▸ **Exercise aim**
In the records below, some lines hold the word "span". Copy each of those lines.

※

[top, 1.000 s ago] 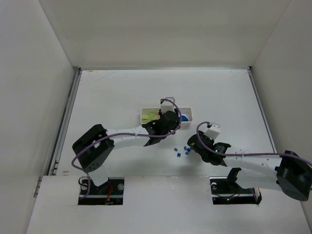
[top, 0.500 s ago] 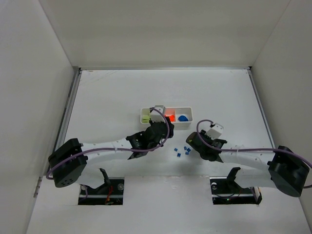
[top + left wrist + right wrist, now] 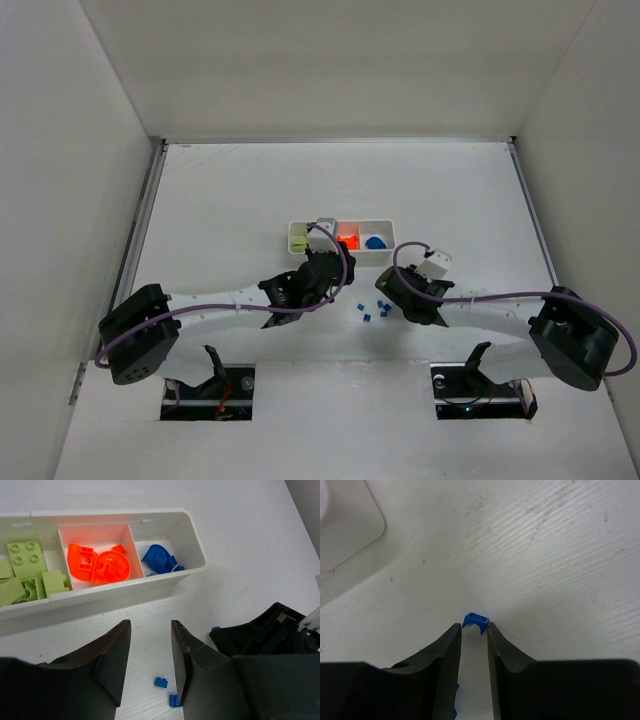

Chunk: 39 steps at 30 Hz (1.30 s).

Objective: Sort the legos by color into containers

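The white tray (image 3: 165,514) holds lime green legos (image 3: 25,560) in its left compartment, orange ones (image 3: 100,566) in the middle and blue ones (image 3: 160,559) in the right. My left gripper (image 3: 150,630) is open above the table just short of the tray, with nothing between its fingers. Two loose blue legos (image 3: 160,682) lie below it. My right gripper (image 3: 474,627) is low over the table with its jaws narrow. A small blue arch brick (image 3: 476,620) sits at their tips, touching the right fingertip; a gap remains on the left side.
From above, the tray (image 3: 392,245) lies mid-table with both grippers just in front of it, the left (image 3: 330,268) and the right (image 3: 392,290) close together. A few blue legos (image 3: 367,317) lie between them. White walls enclose the table.
My left arm has drawn back from over the tray toward the near side. My right gripper's jaws have narrowed around the blue arch brick and the arm has shifted slightly left.
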### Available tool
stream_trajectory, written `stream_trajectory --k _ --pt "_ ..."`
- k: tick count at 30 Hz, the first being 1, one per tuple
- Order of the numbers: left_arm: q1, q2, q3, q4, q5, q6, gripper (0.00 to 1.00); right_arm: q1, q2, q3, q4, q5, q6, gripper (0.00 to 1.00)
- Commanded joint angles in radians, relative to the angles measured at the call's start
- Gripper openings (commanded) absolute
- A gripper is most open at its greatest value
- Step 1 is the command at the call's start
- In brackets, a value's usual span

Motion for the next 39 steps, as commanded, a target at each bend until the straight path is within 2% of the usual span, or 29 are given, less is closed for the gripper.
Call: stream_trajectory --k 1,3,7,10,22,29,31,36,39 --pt "-0.007 -0.01 -0.009 0.05 -0.018 0.014 0.35 -0.008 0.005 0.034 0.039 0.014 -0.01 0.31" --pt "-0.009 -0.003 -0.006 0.05 -0.018 0.015 0.35 -0.008 0.016 0.042 0.04 0.023 -0.023 0.33" --pt "-0.009 0.002 -0.006 0.05 -0.018 0.015 0.35 -0.008 0.029 0.056 0.04 0.04 -0.046 0.47" --pt "-0.009 0.005 -0.005 0.05 -0.018 0.015 0.35 -0.015 0.042 0.065 0.04 0.04 -0.049 0.47" --pt "0.002 -0.018 -0.021 0.057 -0.018 0.015 0.34 -0.022 0.068 0.071 0.04 0.064 -0.017 0.19" --pt "-0.014 -0.007 -0.009 0.051 -0.019 0.021 0.35 0.061 -0.11 0.101 -0.067 0.112 -0.03 0.17" --pt "-0.023 -0.006 -0.006 0.045 -0.022 0.02 0.36 0.075 -0.161 0.146 -0.09 0.112 -0.081 0.17" --pt "-0.064 -0.006 0.003 -0.002 -0.06 0.001 0.37 0.055 -0.164 0.258 0.003 0.083 -0.282 0.18" --pt "-0.115 -0.013 -0.006 -0.047 -0.099 -0.025 0.37 -0.026 -0.107 0.292 0.137 0.014 -0.386 0.18"
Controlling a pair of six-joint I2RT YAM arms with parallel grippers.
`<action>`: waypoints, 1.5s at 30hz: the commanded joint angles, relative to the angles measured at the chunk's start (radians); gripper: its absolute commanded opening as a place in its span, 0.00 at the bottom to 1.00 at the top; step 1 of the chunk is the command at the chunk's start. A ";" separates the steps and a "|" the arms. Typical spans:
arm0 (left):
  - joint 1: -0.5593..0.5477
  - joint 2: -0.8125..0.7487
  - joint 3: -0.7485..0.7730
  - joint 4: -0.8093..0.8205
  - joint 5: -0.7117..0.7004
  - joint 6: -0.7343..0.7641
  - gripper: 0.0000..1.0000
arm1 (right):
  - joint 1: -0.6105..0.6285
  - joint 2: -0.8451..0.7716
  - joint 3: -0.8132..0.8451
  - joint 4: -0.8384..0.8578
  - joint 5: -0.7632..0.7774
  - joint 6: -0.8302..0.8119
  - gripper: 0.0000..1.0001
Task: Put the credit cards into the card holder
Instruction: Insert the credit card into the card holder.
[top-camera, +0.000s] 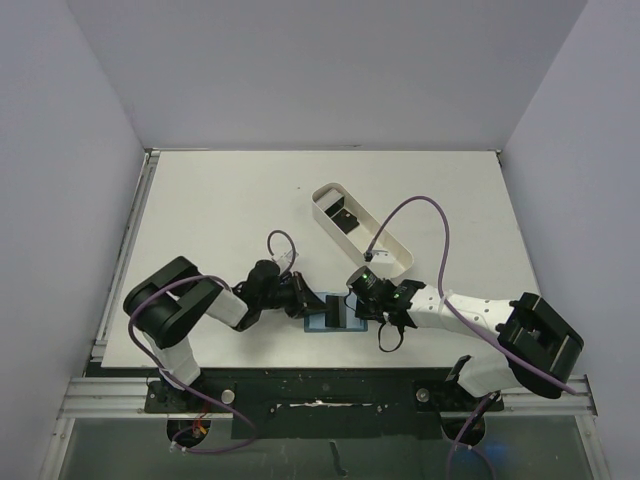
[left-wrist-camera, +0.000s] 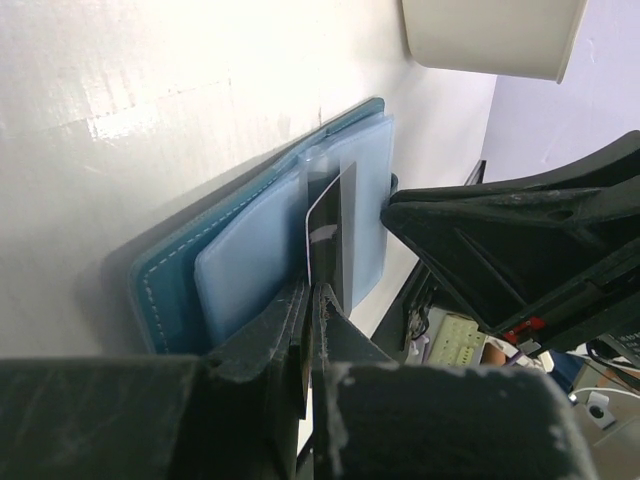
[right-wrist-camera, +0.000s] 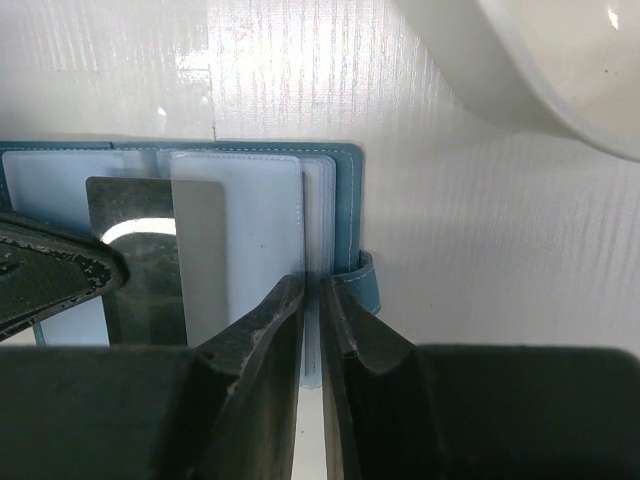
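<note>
The teal-blue card holder (top-camera: 325, 325) lies open on the table between my two grippers. My left gripper (top-camera: 306, 305) is shut on a black credit card (left-wrist-camera: 334, 225), held on edge with its far end among the holder's light blue pockets (left-wrist-camera: 250, 260). My right gripper (top-camera: 360, 303) is shut on the edge of a clear pocket leaf (right-wrist-camera: 312, 250) of the holder (right-wrist-camera: 346, 190). In the right wrist view the black card (right-wrist-camera: 130, 215) shows behind a pocket leaf, with the left gripper's finger (right-wrist-camera: 50, 275) beside it. Another black card (top-camera: 345, 217) lies in the white tray.
The long white oval tray (top-camera: 385, 262) stands just behind the right gripper, running back and to the left; its rim shows in the left wrist view (left-wrist-camera: 490, 40) and the right wrist view (right-wrist-camera: 560, 80). The holder's snap strap (right-wrist-camera: 366, 282) sticks out beside the right fingers.
</note>
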 joint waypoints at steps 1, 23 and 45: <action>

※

▸ **Expected answer**
- In brackets, a value's usual span
Motion for the next 39 steps, as commanded, a target at each bend until the straight path is within 2% of the usual span, or 29 are given, less is closed for the gripper.
`<action>`: waypoints, 1.5s at 30hz: the commanded joint angles, relative to the angles measured at the chunk's start (radians); gripper: its absolute commanded opening as a place in its span, 0.00 at the bottom to 1.00 at the top; step 1 of the chunk is the command at the chunk's start. A ";" separates the steps and a "|" the arms. Typical spans:

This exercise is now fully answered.